すべてを失ったはずが、一途なパイロットに秘密のベビーごと底なしの愛で囲い込まれました
「雄大さんと悠里の名誉を回復させたい」

 柴崎さんが、光太の練る部屋チラッと見る。

「今のままでは、光太君も傷つけられてしまう」

 思いもよらなかった指摘にハッとする。
 嫌な言い方になるが、母親の私と祖父である父が罪を犯したとみなされるのなら、身内である光太だって白い目で見られるかもしれない。
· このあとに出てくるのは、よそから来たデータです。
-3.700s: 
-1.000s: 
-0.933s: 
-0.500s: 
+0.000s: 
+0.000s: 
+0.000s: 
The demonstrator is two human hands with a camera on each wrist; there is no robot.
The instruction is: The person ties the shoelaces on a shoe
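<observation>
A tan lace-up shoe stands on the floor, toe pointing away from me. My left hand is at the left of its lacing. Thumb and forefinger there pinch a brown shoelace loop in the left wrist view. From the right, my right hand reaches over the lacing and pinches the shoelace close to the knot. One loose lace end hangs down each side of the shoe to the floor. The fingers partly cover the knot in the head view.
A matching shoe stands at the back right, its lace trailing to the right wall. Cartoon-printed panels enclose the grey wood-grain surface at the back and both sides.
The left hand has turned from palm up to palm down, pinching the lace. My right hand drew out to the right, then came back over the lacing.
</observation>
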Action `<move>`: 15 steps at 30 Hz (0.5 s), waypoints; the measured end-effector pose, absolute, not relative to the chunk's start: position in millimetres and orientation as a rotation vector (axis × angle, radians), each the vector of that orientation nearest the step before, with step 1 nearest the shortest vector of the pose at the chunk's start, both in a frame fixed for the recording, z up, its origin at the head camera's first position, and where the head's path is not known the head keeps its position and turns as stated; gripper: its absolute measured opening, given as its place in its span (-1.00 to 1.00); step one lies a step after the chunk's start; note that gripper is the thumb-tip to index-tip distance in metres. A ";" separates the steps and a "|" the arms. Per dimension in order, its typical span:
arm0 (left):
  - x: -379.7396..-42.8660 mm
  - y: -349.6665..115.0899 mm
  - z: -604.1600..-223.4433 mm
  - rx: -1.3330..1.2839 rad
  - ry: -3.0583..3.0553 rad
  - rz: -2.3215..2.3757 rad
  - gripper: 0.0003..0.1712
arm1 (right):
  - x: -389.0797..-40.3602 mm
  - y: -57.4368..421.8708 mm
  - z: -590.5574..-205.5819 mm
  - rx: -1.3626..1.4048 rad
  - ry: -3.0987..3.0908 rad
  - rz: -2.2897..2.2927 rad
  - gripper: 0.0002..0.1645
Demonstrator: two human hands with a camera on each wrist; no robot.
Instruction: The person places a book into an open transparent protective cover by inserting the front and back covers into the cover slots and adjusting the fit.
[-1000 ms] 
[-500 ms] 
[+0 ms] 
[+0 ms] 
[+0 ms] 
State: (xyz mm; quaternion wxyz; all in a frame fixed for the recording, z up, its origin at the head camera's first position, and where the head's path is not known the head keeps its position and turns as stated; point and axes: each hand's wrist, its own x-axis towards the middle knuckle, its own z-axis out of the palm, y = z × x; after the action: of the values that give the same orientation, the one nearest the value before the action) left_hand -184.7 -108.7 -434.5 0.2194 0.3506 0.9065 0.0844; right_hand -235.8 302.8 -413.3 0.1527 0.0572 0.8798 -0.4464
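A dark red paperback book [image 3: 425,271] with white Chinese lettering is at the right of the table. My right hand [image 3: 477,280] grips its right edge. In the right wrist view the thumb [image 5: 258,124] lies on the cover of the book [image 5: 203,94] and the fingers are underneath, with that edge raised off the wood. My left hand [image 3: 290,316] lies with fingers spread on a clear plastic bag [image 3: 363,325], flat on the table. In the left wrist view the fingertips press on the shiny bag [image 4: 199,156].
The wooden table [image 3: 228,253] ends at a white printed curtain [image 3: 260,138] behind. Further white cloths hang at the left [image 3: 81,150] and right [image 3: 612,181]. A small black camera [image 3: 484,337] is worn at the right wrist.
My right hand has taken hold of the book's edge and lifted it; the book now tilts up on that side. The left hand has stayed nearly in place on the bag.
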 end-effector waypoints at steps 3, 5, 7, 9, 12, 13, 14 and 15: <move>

 叔父は私が会社を去れば横領の件を表には出さないと言っていたが、ただの口約束でしかない。犯してもいない罪だから放置しておけばいいなんて、とんだ間違いだった。

「そんな……光太まで……」

「俺を信じて、悠里。ふたりの疑惑は絶対に晴らすから」

「あなたに、そこまでしてもらうなんて」

 光太は彼の子だと認めていない上に、気持ちに応えられないと私は彼を突き放した。それなのに、困っていることだけは助けてほしいだなんて言えない。

「悠里たち親子にかけられた疑惑を晴らせたら」

 立ち上がって近づいてきた柴崎さんが、私の手をそっと握る。
 熱い視線に真っすぐに見つめられて、目を逸らせなくなった。

「その時は、俺と結婚してほしい」

 戸惑いに揺れる瞳で、彼を見つめる。

「だって、私には光太が……」

「立場とか子どもがいるとか関係ない。光太君は俺の子として愛していく。悠里の子なんだから、当然だ」

 父親が誰か、気にならないはずがない。

 それにも関わらず、こうまで言ってくれる柴崎さんに胸が熱くなる。

 ここで彼に応えて、本当にいいのだろうか。心は傾きかけているけれど、悩み続けた時間は長くて簡単には切り替えられない。